The board is of the opinion, that SpareBank 1 Gruppen is financially

well positioned to withstand volatility in credit and equity markets

and that it has established appropriate risk management systems

for the continuous monitoring of the SpareBank 1 Gruppen's overall

risk exposure. During 2009, the group’s risk-bearing capacity was

significantly improved, among other factors through the

development of securities reserves and additional provisions in

SpareBank 1 Livsforsikring AS.

The board considers that SpareBank 1 Gruppen has established a

financial robustness in all companies, so that future volatility in

financial markets should be managed in a good way in 2010.

More demanding customers and increasingly professional actors

contribute to increased competition in the financial markets. The

result is an increased need for having the most competitive products

and services in addition to the best and most motivated employees.
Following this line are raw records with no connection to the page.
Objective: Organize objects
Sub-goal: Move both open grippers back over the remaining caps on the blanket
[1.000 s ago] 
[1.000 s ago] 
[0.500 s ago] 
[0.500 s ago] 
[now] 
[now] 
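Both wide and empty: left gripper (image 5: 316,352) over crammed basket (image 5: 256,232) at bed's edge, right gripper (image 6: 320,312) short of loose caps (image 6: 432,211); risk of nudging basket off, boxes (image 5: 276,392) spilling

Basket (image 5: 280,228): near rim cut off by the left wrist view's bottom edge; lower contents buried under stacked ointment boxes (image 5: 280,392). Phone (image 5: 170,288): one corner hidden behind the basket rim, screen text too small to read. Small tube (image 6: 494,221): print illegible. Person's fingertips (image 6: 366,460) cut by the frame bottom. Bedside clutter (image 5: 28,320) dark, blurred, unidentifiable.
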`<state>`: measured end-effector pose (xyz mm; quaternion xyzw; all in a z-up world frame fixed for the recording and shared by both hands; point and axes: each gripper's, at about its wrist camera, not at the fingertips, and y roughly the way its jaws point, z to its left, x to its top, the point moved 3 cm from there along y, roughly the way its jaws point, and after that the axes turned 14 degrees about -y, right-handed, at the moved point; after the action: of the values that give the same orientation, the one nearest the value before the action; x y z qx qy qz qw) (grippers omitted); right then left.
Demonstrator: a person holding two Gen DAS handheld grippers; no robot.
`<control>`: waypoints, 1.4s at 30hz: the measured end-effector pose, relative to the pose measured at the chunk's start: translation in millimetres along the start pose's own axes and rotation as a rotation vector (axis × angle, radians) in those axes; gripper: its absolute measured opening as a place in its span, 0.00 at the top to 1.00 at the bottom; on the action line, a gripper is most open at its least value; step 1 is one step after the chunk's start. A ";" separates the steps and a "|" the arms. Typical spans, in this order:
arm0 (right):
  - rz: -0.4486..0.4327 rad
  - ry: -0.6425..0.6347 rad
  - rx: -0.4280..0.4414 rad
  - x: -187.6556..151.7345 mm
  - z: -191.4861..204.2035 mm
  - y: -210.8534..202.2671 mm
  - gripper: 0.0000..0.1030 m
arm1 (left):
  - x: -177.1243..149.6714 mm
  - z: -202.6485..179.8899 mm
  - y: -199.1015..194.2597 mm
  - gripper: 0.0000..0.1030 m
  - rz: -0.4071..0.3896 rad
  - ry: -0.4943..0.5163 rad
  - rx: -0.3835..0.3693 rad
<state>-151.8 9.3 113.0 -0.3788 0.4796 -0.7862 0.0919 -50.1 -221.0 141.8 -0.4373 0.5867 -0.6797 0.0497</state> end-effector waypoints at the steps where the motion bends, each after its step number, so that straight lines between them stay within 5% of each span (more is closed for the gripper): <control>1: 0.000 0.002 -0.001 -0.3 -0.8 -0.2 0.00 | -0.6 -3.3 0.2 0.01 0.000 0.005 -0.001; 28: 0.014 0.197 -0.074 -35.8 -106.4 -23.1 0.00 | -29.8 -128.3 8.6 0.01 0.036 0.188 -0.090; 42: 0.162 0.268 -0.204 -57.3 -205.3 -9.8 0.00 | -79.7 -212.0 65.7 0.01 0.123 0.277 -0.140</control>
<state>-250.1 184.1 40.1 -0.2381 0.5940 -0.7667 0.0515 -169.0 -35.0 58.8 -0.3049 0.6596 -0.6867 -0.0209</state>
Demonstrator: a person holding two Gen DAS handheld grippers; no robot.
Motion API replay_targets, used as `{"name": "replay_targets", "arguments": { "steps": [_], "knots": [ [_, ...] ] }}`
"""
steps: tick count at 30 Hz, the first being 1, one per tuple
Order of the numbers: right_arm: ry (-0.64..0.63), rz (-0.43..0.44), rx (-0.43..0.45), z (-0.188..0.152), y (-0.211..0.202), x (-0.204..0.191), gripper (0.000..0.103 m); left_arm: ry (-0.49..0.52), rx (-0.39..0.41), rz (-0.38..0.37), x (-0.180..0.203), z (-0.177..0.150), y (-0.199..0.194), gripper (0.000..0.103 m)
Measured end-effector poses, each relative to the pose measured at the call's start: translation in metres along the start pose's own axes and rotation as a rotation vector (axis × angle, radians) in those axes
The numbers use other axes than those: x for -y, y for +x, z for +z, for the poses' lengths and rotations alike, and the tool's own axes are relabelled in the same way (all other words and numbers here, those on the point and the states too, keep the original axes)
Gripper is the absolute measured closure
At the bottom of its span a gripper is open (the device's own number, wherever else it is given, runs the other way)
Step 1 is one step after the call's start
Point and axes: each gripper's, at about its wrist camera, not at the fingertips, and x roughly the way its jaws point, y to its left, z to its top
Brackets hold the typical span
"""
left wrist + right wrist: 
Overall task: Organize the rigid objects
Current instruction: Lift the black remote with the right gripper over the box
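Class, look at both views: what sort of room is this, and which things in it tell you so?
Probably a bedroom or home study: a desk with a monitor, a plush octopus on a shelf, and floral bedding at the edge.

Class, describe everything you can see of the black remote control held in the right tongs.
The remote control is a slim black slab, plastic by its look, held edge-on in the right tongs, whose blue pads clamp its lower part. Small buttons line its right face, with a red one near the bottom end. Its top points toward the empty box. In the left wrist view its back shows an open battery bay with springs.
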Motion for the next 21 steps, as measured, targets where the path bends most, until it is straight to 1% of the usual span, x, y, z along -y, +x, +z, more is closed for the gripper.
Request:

Strengthening expertise as well as innovation and execution

capability is therefore among the key factors of success in the

further development of our operations.

Through acquisitions and the establishing of new companies in both

2008 and 2009, SpareBank 1 Gruppen and its owners have demon-

strated both willingness and ability to invest aggressively, even in

situations that have been financially challenging. SpareBank 1

Gruppen has in recent years strengthened its overall financial

position and financial flexibility, and thereby strengthened its

ability to self-manage structural choices ahead.

A WORD OF GRATITUDE

The employees have shown strong commitment in 2009. There has

been a close and productive collaboration with the employee

organisations. The Board would like to extend thanks to all the

employees of SpareBank 1 Gruppen for their excellent effort and

contribution to this year’s outstanding results.

Oslo, 23 March 2010

Harry Konterud Bjørn Engaas Hans Olav Karde CHAIRMAN OF THE BOARD

Terje Vareberg Finn Haugan Bente N. Halvorsen

Knut Bekkevold Venche Johnsen Kirsten IdebøenCHIEF EXECUTIVE OFFICER

NOTE: This translation from Norwegian has been prepared for information purposes only.